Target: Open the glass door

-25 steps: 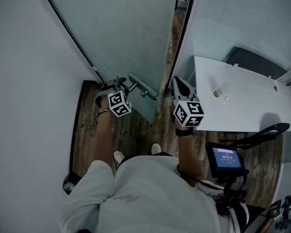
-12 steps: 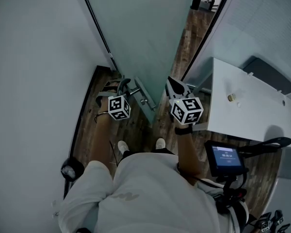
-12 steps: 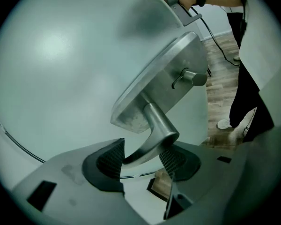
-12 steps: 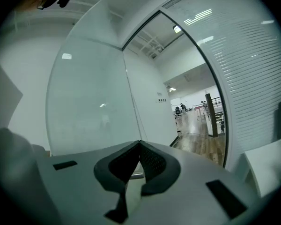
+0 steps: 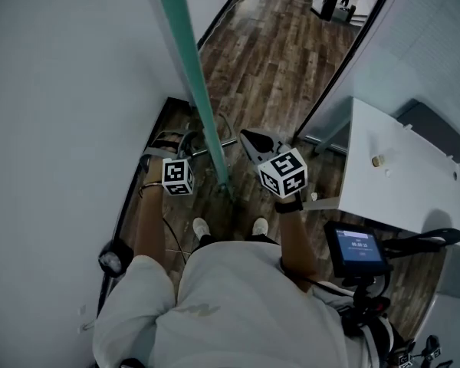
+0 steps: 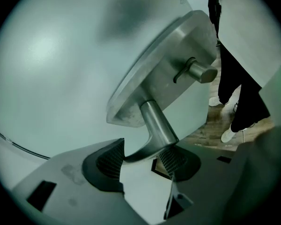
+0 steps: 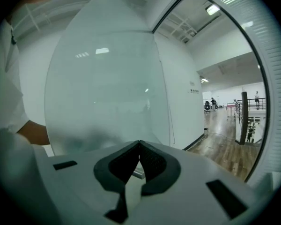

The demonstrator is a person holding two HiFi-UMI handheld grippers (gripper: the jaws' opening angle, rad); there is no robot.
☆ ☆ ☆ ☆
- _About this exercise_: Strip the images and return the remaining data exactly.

- _Response to this exercise_:
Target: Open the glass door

-25 steps: 
-12 steps: 
-12 steps: 
-12 steps: 
+0 steps: 
+0 steps: 
+0 steps: 

The demonstrator is a person holding two HiFi-UMI handheld grippers (gripper: the jaws' opening angle, rad); there is no robot.

The answer given here is complete.